### [WHAT YOU WILL DO]
Reproduce the data exactly; no word may be added or dropped.

*****

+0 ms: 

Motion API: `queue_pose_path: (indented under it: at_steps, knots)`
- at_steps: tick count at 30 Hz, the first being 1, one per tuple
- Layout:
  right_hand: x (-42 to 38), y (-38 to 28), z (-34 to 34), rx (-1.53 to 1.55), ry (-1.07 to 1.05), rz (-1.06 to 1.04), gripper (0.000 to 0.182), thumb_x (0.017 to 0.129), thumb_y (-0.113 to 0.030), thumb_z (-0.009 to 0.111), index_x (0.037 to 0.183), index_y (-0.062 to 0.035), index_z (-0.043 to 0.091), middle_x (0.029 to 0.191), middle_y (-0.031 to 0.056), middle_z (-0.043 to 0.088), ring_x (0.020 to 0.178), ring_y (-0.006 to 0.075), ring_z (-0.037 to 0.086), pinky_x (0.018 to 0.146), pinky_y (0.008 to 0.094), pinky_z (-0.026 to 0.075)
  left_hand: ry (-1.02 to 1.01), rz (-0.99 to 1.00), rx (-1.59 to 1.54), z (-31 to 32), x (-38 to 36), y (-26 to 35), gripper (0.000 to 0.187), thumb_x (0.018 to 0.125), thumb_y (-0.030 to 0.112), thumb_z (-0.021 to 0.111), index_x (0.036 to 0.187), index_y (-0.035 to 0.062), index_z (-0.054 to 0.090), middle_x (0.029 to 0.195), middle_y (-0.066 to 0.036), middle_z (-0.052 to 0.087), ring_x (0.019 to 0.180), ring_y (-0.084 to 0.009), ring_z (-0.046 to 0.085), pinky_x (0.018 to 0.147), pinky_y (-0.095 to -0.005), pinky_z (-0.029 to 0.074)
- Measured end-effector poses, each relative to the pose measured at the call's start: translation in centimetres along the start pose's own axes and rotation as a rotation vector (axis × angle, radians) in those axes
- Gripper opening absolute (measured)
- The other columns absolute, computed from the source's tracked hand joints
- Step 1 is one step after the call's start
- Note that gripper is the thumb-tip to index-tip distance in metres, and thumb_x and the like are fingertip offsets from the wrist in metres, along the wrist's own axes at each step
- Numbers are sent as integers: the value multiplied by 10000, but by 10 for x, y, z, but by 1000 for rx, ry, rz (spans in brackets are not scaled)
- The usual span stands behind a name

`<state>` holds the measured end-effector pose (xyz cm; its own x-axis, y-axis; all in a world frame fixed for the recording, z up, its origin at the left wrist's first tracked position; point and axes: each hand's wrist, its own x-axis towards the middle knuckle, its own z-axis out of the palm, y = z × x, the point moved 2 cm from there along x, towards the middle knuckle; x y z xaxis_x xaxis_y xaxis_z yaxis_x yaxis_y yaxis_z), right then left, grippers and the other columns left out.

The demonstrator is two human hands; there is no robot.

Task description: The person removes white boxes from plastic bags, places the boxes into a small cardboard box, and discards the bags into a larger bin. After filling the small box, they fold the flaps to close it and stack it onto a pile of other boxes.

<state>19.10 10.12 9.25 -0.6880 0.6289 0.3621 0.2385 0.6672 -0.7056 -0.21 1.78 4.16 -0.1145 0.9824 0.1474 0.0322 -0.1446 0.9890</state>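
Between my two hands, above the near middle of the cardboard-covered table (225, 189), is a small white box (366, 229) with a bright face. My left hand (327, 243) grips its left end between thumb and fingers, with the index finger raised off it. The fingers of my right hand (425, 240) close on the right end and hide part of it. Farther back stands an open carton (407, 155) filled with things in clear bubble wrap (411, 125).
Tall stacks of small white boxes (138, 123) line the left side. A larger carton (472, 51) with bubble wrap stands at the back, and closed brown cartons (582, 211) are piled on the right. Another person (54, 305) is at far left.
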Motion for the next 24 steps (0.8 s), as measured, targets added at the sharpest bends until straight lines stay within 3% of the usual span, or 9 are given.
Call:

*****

### [SOLUTION TO THE EXERCISE]
+0 ms: 

Motion API: `queue_pose_path: (indented under it: at_steps, knots)`
- at_steps: tick count at 30 Hz, the first being 1, one per tuple
- Layout:
  right_hand: x (-42 to 38), y (-38 to 28), z (-34 to 34), rx (-1.53 to 1.55), ry (-1.07 to 1.05), rz (-1.06 to 1.04), gripper (0.000 to 0.182), thumb_x (0.017 to 0.129), thumb_y (-0.113 to 0.030), thumb_z (-0.009 to 0.111), index_x (0.037 to 0.183), index_y (-0.062 to 0.035), index_z (-0.043 to 0.091), middle_x (0.029 to 0.191), middle_y (-0.031 to 0.056), middle_z (-0.043 to 0.088), ring_x (0.020 to 0.178), ring_y (-0.006 to 0.075), ring_z (-0.037 to 0.086), pinky_x (0.018 to 0.146), pinky_y (0.008 to 0.094), pinky_z (-0.026 to 0.075)
  left_hand: ry (-1.02 to 1.01), rz (-0.99 to 1.00), rx (-1.59 to 1.54), z (-31 to 32), x (-38 to 36), y (-26 to 35), gripper (0.000 to 0.187), thumb_x (0.018 to 0.125), thumb_y (-0.030 to 0.112), thumb_z (-0.021 to 0.111), index_x (0.036 to 0.187), index_y (-0.035 to 0.062), index_z (-0.054 to 0.090), middle_x (0.029 to 0.195), middle_y (-0.066 to 0.036), middle_z (-0.052 to 0.087), ring_x (0.019 to 0.180), ring_y (-0.084 to 0.009), ring_z (-0.046 to 0.085), pinky_x (0.018 to 0.147), pinky_y (-0.095 to -0.005), pinky_z (-0.029 to 0.074)
- Measured end-effector poses, each relative to the pose measured at the call's start: translation in centimetres along the start pose's own axes and rotation as a rotation vector (axis × angle, radians) in those axes
- Gripper opening absolute (measured)
- The other columns absolute, computed from the source's tracked hand joints
- Step 1 is one step after the call's start
- Note that gripper is the thumb-tip to index-tip distance in metres, and thumb_x and the like are fingertip offsets from the wrist in metres, along the wrist's own axes at each step
- Numbers are sent as integers: the value multiplied by 10000, but by 10 for x, y, z, but by 1000 for rx, ry, rz (spans in brackets are not scaled)
- The usual span stands behind a name

`<state>` holds the measured end-effector pose (xyz cm; its own x-axis, y-axis; all in a world frame fixed for the recording, z up, its origin at the left wrist's first tracked position; point and axes: each hand's wrist, its own x-axis towards the middle knuckle, its own z-axis out of the palm, y = z × x, the point moved 2 cm from there along x, towards the middle knuckle; x y z xaxis_x xaxis_y xaxis_z yaxis_x yaxis_y yaxis_z), right then left, grippers and the other columns left out.

The demonstrator is two human hands; there is no robot.

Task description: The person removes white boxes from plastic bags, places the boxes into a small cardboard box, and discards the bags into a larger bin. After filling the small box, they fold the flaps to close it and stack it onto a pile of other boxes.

<state>19.10 10.12 9.25 -0.6880 0.6289 0.3621 0.2385 0.6672 -0.7056 -0.21 1.78 4.16 -0.1145 0.9824 0.1474 0.0322 -0.1446 0.9890</state>
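Between my two hands, above the near middle of the cardboard-covered table (225, 189), is a small white box (366, 229) with a bright face. My left hand (327, 243) grips its left end between thumb and fingers, with the index finger raised off it. The fingers of my right hand (425, 240) close on the right end and hide part of it. Farther back stands an open carton (407, 155) filled with things in clear bubble wrap (411, 125).
Tall stacks of small white boxes (138, 123) line the left side. A larger carton (472, 51) with bubble wrap stands at the back, and closed brown cartons (582, 211) are piled on the right. Another person (54, 305) is at far left.
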Motion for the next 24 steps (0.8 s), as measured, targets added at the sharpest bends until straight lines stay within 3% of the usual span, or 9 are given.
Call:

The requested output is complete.